Prep Time 10 minutes mins
Cook Time 15 minutes mins
Total Time 25 minutes mins
Course Main Course
Cuisine Asian-inspired
- 2 tablespoons vegetable oil or avocado oil
- 8 ounces shiitake mushrooms stemmed and sliced
- 2 tablespoons tamari or soy sauce plus more for serving
- 6 cups vegetable broth
- 4 garlic cloves grated
- 1 tablespoon grated fresh ginger
- 1 medium carrot julienned
- 1 pound frozen vegetable dumplings mini wontons or potstickers (I like these Nasoya ones)
- 4 scallions thinly sliced
- 3 cups fresh spinach
- 1 tablespoon rice vinegar
- 1 tablespoon fresh lime juice
- Sesame seeds for garnish
- Sichuan chili crisp optional, for serving
Heat the oil in a large pot over medium heat.
Add the mushrooms and cook, stirring occasionally, for 5 to 8 minutes, until softened and lightly browned.
Stir in the tamari, vegetable broth, garlic, ginger, carrot, frozen dumplings, and half of the scallions.

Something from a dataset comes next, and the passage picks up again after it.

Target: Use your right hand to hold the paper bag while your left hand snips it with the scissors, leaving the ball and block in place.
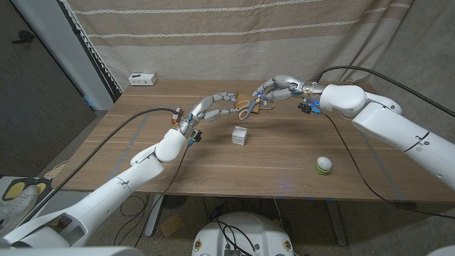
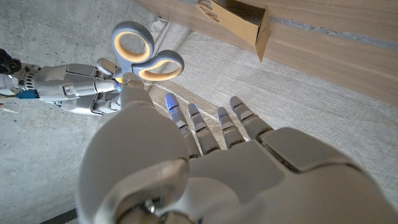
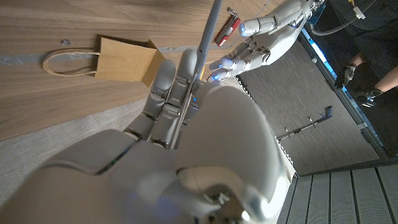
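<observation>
The right hand (image 1: 279, 86) grips the scissors (image 1: 250, 107) by the blades; the left hand (image 1: 217, 104), fingers apart, reaches just beside their handles, the paper bag (image 3: 127, 60) behind.

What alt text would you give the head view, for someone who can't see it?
Two white robot arms meet over a wooden table, the right robot hand and left robot hand either side of scissors. A white block sits mid-table, a white ball toward the front right.

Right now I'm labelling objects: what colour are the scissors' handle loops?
Grey with pale yellow-cream inner rims, clearest in the left wrist view on the scissors.
</observation>
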`<action>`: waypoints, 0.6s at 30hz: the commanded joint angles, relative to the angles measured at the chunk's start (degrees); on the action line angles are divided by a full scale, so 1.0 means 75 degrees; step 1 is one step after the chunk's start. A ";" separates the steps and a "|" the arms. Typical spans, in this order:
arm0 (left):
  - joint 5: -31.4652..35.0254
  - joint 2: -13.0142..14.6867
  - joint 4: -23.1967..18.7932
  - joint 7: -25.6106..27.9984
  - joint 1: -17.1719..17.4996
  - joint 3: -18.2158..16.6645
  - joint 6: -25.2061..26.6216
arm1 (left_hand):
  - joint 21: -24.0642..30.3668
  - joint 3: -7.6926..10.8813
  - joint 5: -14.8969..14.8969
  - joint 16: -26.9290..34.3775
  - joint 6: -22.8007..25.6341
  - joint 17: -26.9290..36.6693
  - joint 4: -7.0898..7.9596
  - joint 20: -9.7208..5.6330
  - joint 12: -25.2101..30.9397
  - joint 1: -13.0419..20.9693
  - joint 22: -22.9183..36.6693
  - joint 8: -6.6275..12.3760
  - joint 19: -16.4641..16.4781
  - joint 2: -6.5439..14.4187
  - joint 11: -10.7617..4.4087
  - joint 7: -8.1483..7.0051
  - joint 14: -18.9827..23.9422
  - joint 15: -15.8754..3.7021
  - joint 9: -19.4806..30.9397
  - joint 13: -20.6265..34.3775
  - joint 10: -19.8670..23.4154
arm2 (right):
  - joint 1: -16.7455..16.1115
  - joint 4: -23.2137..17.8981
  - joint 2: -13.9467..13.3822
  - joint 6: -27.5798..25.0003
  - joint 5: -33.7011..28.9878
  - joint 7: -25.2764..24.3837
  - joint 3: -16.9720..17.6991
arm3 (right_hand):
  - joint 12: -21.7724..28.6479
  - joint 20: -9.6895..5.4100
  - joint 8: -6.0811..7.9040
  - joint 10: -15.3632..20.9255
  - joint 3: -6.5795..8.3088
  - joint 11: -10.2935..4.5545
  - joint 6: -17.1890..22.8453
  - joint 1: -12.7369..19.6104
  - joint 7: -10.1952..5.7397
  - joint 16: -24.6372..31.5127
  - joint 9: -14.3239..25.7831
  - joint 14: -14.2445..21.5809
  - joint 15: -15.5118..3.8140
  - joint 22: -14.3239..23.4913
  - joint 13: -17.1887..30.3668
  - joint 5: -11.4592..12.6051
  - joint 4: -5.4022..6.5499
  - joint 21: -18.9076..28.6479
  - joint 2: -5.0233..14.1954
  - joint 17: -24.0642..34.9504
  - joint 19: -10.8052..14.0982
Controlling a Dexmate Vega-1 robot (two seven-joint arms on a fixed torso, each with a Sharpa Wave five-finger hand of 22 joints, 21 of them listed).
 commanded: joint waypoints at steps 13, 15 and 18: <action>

Bring the mixture to a boil, then reduce the heat to a gentle simmer. Cook for about 4 minutes, until the dumplings are heated through.
Turn off the heat and stir in the spinach, rice vinegar, and lime juice. The spinach will wilt beautifully in the hot broth.
Taste the soup and adjust the seasoning as needed. You can add a splash more soy sauce or lime juice if preferred.
Ladle the soup into bowls, garnish with the remaining scallions and sesame seeds, and serve with chili crisp on the side for spicy heat, if desired.